Media Release

Basel, 14 December 2012

Roche's breast cancer treatment Perjeta receives recommendation for approval in EU

Roche (SIX: RO, ROG; OTCQX: RHHBY) announced today that the European Union’s Committee for Medicinal Products for Human Use (CHMP) has given a positive opinion for the use of Perjeta (pertuzumab) in combination with Herceptin (trastuzumab) and docetaxel in patients with HER2-positive metastatic or locally recurrent unresectable breast cancer (mBC). The recommendation supports an indication for people with this specific type of cancer who have not received prior anti-HER2 therapy or chemotherapy for their metastatic disease.

The CHMP opinion is based on positive overall survival and progression-free survival data from the phase III CLEOPATRA study. Updated overall survival results recently reported at the 2012 CTRC-AACR San Antonio Breast Cancer Symposium showed the risk of death was reduced by 34 percent for people who received the Perjeta combination (HR=0.66; p=0.0008). 1

“The CHMP positive opinion for Perjeta brings us a significant step closer to the approval of a new personalised medicine for people with this aggressive form of breast cancer,” said Hal Barron, MD, Roche’s Chief Medical Officer and Head of Global Product Development. “Perjeta complements Herceptin in attacking HER2-positive tumours and we believe Perjeta will transform the way people with HER2-positive metastatic breast cancer are treated.”

Perjeta is a personalised medicine that targets the HER2 receptor, a protein found in high quantities on the outside of cells in HER2-positive cancers. Perjeta is believed to work in a way that is complementary to Herceptin, as the two medicines target different regions on the HER2 receptor.

In June 2012, the U.S. Food and Drug Administration (FDA) approved Perjeta in combination with Herceptin and docetaxel chemotherapy for the treatment of people with HER2-positive mBC, who have not received prior anti-HER2 therapy or chemotherapy for metastatic disease, based on the results of the CLEOPATRA study. On 12 December 2012, Genentech submitted a supplemental Biologics License Application (sBLA) to the FDA for inclusion of the updated overall survival results in the Perjeta label.
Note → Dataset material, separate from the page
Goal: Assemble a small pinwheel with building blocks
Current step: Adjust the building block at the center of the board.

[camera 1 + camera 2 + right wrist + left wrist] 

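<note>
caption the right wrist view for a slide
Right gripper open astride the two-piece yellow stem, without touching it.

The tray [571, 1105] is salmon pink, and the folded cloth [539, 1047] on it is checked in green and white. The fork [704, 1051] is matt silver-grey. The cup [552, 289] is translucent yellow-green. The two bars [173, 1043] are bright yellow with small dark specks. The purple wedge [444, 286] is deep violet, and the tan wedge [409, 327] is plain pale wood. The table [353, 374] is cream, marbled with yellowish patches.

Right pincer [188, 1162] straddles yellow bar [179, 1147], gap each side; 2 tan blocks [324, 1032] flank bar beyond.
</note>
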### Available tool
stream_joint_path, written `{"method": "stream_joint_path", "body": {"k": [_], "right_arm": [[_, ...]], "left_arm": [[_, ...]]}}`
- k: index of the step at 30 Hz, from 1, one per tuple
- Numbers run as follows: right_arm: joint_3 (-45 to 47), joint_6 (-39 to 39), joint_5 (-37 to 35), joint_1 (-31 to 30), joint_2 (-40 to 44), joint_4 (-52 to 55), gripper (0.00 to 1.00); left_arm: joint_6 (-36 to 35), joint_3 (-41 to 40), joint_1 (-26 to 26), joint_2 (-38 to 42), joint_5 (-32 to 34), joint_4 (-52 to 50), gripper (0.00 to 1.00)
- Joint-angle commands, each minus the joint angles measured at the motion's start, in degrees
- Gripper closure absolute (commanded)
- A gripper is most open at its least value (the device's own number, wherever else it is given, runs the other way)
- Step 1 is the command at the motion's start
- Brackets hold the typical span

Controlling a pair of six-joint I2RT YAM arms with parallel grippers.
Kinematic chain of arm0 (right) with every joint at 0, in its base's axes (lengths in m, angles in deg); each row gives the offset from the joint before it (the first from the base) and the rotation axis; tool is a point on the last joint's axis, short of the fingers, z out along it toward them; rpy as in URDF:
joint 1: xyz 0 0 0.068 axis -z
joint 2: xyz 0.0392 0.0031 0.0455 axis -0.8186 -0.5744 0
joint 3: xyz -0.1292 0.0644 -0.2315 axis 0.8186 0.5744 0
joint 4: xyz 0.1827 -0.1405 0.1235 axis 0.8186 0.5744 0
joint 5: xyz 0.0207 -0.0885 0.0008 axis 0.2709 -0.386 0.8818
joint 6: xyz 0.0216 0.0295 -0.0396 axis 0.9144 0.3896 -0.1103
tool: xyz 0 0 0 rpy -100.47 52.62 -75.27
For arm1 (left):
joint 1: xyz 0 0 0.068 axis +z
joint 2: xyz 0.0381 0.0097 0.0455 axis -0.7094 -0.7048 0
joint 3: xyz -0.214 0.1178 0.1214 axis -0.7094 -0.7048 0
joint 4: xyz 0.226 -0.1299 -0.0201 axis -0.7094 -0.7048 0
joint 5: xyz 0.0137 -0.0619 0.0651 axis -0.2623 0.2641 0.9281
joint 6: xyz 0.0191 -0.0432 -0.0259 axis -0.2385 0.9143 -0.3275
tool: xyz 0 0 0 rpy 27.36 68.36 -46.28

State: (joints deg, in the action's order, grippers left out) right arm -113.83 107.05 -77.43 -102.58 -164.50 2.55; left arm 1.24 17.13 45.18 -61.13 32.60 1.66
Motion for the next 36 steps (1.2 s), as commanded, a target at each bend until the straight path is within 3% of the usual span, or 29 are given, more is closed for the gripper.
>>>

Perjeta was approved by Swissmedic in August 2012 and in Mexico in September 2012 for the treatment of people with HER2-positive mBC who have not received prior therapy for their metastatic disease.

About Perjeta

Perjeta is designed specifically to prevent the HER2 receptor from pairing (dimerising) with other HER receptors (EGFR/HER1, HER3 and HER4) on the surface of cells, a process that is believed to play a role in tumour growth and survival. Binding of Perjeta to HER2 may also signal the body’s immune system to destroy the cancer cells. The combination of Perjeta, Herceptin and chemotherapy is thought to provide a more comprehensive blockade of HER signalling pathways.

About the CLEOPATRA study

CLEOPATRA (CLinical Evaluation Of Pertuzumab And TRAstuzumab) is an international, phase III, randomised, double-blind, placebo-controlled study2. The study evaluated the efficacy and safety profile of Perjeta combined with Herceptin and docetaxel chemotherapy compared to Herceptin and chemotherapy plus placebo in 808 people with previously untreated HER2-positive mBC or that had returned after prior therapy in the adjuvant (after surgery) or neoadjuvant (before surgery) setting.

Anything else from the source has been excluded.